30 Nov

« Sachons nous défendre à l’attaque. C’est un droit et une justice. »

Dans ce nouveau courrier écrit par Jules Mortreux à son frère Léon, Jules a griffonné un drapeau français dans un coin de la lettre comme pour souligner son patriotisme. En cette période de doutes, il partage avec son frère quelques certitudes sur le sens du droit et de la justice.

n’attaquons pas mais par respect pour nous-mêmes sachons nous défendre à l’attaque. C’est un droit et une justice.  .

Ce lundi 30 novembre 1914, Jules Mortreux attend toujours à Rodez l’ordre de départ de son régiment sur le Front. En cette fin novembre, il neige, il fait froid, et le climat avec les gens du cru est tout aussi gelé

Dans cette lettre, il raconte la vie de son régiment et décrit une ambiance de plus en plus lourde.

Les relations entre les poilus et les habitants sont très tendues, voire détestables.

les braves habitants en ont profité pour doubler tous les prix … chacun fait du patriotisme à sa façon !

Au sein même de l’armée française, l’ambiance n’est pas, non plus, au réchauffement et à la franche camaraderie.

A l’intérieur du Dépôt de Rodez, la tension monte entre les régiments, souvent jusqu’aux coups de poing, entre le 76è Régiment de Béthune et le 122è Régiment  de Rodez. Les soldats, peu encadrés, sont de plus en plus livrés à eux mêmes.

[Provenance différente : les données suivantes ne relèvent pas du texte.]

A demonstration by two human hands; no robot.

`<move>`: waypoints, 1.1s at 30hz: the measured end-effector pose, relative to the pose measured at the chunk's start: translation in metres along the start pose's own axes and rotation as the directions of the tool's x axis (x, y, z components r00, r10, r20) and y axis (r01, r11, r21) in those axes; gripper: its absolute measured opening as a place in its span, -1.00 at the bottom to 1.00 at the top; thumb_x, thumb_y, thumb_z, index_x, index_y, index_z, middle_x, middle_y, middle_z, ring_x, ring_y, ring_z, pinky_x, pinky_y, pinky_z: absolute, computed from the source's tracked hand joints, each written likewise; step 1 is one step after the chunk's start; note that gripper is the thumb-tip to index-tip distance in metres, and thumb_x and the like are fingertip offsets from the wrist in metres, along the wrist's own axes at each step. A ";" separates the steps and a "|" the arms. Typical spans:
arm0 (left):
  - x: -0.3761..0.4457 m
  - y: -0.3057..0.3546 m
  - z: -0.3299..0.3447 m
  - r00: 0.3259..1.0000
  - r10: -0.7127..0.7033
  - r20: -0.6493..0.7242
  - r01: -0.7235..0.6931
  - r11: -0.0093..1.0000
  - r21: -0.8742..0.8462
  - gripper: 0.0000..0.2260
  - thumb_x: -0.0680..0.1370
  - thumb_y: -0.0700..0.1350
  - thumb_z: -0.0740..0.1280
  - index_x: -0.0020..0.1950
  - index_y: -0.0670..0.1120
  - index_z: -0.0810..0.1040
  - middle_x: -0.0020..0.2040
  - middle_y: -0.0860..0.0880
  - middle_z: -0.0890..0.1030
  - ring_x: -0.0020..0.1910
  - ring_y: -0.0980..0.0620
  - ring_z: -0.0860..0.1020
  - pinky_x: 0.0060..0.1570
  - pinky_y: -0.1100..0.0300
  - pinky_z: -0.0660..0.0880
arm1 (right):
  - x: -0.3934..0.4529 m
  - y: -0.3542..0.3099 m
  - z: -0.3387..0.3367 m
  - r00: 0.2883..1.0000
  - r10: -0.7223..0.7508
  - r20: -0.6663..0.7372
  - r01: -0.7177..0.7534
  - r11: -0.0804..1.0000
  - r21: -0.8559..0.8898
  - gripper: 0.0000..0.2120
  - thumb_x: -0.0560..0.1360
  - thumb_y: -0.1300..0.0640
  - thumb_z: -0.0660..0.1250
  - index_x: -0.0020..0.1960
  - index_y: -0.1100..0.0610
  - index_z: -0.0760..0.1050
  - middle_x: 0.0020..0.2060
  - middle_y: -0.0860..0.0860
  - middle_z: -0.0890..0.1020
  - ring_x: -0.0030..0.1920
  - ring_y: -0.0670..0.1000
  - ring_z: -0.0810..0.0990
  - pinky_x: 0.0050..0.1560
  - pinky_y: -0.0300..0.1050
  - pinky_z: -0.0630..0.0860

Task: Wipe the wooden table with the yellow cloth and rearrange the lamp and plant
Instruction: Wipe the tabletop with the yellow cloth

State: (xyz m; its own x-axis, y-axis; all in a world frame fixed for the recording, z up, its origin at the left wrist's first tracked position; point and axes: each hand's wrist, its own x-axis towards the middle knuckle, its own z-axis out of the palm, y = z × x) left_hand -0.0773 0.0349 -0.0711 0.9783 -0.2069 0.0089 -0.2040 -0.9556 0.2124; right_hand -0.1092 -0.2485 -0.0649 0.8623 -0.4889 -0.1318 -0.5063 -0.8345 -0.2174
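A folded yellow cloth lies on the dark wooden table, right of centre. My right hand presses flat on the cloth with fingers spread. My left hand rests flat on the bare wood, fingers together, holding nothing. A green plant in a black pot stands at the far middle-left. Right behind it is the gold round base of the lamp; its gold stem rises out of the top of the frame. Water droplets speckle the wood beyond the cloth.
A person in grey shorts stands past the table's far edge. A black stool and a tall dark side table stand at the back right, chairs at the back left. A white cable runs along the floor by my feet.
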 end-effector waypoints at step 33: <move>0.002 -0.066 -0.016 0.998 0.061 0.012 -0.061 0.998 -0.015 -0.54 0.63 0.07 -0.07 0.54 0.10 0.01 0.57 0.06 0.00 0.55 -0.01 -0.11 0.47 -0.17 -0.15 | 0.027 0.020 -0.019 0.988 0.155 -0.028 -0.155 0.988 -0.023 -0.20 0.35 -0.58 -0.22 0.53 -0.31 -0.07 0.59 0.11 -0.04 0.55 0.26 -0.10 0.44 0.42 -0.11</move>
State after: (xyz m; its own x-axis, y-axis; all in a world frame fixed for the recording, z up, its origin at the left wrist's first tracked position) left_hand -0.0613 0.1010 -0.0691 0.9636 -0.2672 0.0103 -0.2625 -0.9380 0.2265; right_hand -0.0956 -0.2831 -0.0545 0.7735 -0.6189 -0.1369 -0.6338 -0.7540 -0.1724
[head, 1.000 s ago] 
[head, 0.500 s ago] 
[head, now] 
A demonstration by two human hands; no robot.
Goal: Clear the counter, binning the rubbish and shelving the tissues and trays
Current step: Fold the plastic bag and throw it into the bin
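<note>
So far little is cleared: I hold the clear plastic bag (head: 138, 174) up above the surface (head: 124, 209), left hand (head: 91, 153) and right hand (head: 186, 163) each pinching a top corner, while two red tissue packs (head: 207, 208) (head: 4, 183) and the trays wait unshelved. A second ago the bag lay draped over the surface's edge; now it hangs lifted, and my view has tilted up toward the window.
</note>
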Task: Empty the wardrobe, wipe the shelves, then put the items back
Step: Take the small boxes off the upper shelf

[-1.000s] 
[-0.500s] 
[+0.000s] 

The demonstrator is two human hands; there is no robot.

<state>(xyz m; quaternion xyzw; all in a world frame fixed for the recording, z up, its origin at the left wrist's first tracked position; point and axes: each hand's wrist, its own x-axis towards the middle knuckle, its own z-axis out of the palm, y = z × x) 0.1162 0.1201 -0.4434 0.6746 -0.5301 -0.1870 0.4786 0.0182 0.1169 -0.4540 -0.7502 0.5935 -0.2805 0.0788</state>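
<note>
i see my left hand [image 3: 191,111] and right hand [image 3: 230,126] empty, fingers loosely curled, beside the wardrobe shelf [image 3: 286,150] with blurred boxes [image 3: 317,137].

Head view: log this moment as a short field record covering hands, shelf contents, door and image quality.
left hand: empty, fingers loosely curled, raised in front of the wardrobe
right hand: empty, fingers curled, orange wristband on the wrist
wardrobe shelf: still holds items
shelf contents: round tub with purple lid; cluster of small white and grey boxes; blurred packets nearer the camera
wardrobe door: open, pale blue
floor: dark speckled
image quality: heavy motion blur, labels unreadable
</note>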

nous sommes 800 dans ma compagnie, as-tu déjà vu ça ?

Jules Mortreux

Jules Mortreux

Léon Mortreux

Léon Mortreux


Lettre de Jules Mortreux à Léon Mortreux, le lundi 30 novembre 1914
Selon les dernières informations, Jules ne partira pas de Rodez pour le Front avant deux semaines. Léon pressent son départ de Vimoutiers pour début décembre.

 

« Béthune dans la zone dangereuse »

Dans cette lettre du 30 novembre 1914, Jules Mortreux raconte qu’il a reçu des nouvelles de son oncle Fernand Bar à Béthune, sous les obus. Les allemands bombardent la ville où l’armée britannique a installé son cantonnement.

« Un obus est tombé sur la Charité. » L’orphelinat de Béthune a aussi souffert.

Depuis plusieurs semaines, l’armée allemande pilonne le béthunois et l’arrageois. Arras est dévasté. Les habitants ont quitté la ville raconte La Voix du Nord.

 Correspondance de guerre, il y a cent ans …

 

Jules – 30 novembre 1914
Mon cher Léon,

J’ai donc à te remercier de tes 2 lettres du 20 et 26 instant. Certainement, je suis de ton avis, pardonnons; n’attaquons pas mais par respect pour nous-mêmes sachons nous défendre à l’attaque. C’est un droit et une justice. 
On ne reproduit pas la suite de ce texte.